Speech 1: DLRLSS 2019-James Wright: Multi-Agent Systems

Slides

In this talk:

Multi-agent systems are important and hard
Game theory: Multi-agent mathematics
Thinking realistically about multi-agent systems
Predicting human behaviour in normal-form games (Not included due to time)

More agents, more problems

Nobody ever says “maybe I should solve my problem with multi-agent systems!”

Multi-agent systems aren’t solutions. They are problems.

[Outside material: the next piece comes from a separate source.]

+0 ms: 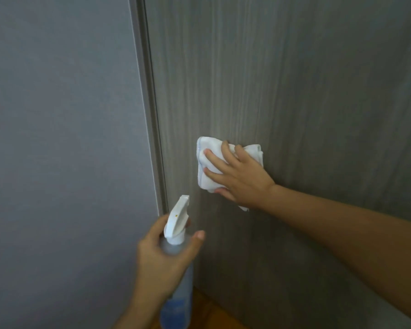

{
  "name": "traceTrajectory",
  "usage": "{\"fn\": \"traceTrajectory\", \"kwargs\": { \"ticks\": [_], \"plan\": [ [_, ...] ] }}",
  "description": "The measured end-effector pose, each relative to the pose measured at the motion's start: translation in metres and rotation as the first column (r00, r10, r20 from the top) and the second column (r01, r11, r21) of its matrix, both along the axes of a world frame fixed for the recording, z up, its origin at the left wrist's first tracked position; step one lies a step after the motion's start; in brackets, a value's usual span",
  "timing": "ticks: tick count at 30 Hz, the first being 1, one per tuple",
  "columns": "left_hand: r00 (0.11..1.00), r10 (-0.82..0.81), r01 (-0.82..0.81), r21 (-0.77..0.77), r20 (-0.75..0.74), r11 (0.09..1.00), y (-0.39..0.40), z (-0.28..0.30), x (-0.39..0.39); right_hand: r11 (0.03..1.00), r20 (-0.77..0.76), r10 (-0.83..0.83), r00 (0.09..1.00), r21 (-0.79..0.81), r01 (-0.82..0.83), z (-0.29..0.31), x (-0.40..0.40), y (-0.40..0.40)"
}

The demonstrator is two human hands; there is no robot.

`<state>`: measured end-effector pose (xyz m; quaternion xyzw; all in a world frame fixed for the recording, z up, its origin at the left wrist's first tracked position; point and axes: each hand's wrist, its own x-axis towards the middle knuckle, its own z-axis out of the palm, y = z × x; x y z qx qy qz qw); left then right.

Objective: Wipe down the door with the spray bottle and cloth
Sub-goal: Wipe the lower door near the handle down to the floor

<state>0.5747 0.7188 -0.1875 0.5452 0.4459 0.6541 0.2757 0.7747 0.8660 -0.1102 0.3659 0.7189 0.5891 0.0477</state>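
Observation:
A grey wood-grain door (294,79) fills the right part of the view. My right hand (237,174) presses a folded white cloth (205,148) flat against the door, fingers spread and straight. Lower left, my left hand (161,257) grips a clear spray bottle (178,298) with bluish liquid round its neck. Its white trigger head (177,217) points up toward the door.
The door frame (152,138) runs down the left edge of the door, with a plain grey wall (57,138) beyond it. A strip of orange-brown floor (209,312) shows at the bottom.

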Motion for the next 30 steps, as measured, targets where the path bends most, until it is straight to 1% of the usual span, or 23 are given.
{"fn": "traceTrajectory", "kwargs": {
  "ticks": [4,7,10,13,15,18,20,22,24,27,30],
  "plan": [
    [0.999,-0.045,0.045,-0.007,0.023,0.999,0.005,-0.025,0.001,0.998,0.024,-0.014,1.0,0.058,0.013,-0.003,0.001,0.002],
    [0.996,-0.048,0.05,-0.032,0.077,0.998,0.011,-0.042,0.005,0.992,0.016,-0.035,0.999,0.122,0.033,-0.008,0.001,-0.001],
    [0.993,-0.068,0.07,-0.017,0.096,0.997,0.012,-0.055,0.011,0.984,-0.045,-0.042,0.998,0.174,0.049,-0.038,0.009,-0.007],
    [0.988,-0.094,0.095,-0.006,0.12,0.995,0.014,-0.064,0.014,0.982,-0.091,-0.046,0.995,0.179,0.062,-0.074,0.023,-0.014],
    [0.985,-0.128,0.13,-0.01,0.116,0.991,0.016,-0.068,0.014,0.984,-0.091,-0.033,0.995,0.172,0.048,-0.076,0.027,-0.018],
    [0.979,-0.197,0.2,-0.078,0.044,0.977,0.017,-0.076,0.015,0.983,-0.028,-0.007,1.0,0.182,0.012,-0.054,0.03,-0.025],
    [0.973,-0.232,0.231,-0.112,0.004,0.966,0.017,-0.082,0.017,0.978,-0.036,0.017,0.999,0.209,-0.009,-0.03,0.039,-0.032],
    [0.96,-0.279,0.273,-0.129,-0.035,0.953,0.018,-0.088,0.023,0.964,-0.105,0.019,0.994,0.265,0.009,0.002,0.053,-0.044],
    [0.947,-0.316,0.304,-0.148,-0.063,0.941,0.019,-0.093,0.03,0.938,-0.213,0.005,0.977,0.339,0.069,0.032,0.069,-0.059],
    [0.948,-0.304,0.291,-0.125,-0.093,0.948,0.022,-0.095,0.042,0.912,-0.35,0.005,0.937,0.386,0.139,0.061,0.087,-0.077],
    [0.955,-0.269,0.261,-0.08,-0.122,0.962,0.018,-0.092,0.055,0.924,-0.354,0.011,0.935,0.361,0.126,0.063,0.092,-0.077]
  ]
}}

But they are problems that are important to solve.

Single Agent Systems

1. An agent interacts with an environment by taking an action

2. Agent’s action and environment’s previous state determine:

Agent’s reward
Environment’s next state

Multi-agent Systems

To change the single agent system to a multi-agent system, we need

Multiple autonomous agents
With distinct goals / priorities / rewards

Multi-agent Systems are Widespread

Multi-agent systems are everywhere:

Games (Poker, Go, Shogi, StarCraft)
Auctions (ad auctions, spectrum auctions)
Online platforms (sharing economy, crowdsourcing)
Cooperative interaction (language, advice, decision support)
Cooperative interaction (language, advice, decision support)
Kidney exchange
Urban planning

Multi-agent Systems are Nonstationary

Multi-agent systems are nonstationary in a special way because every agent is part of every other agent’s environment. Each agent may try to game the others and the environment changes in anticipation of agent’s actions. So the agent can’t do some straightforward learning on its environment.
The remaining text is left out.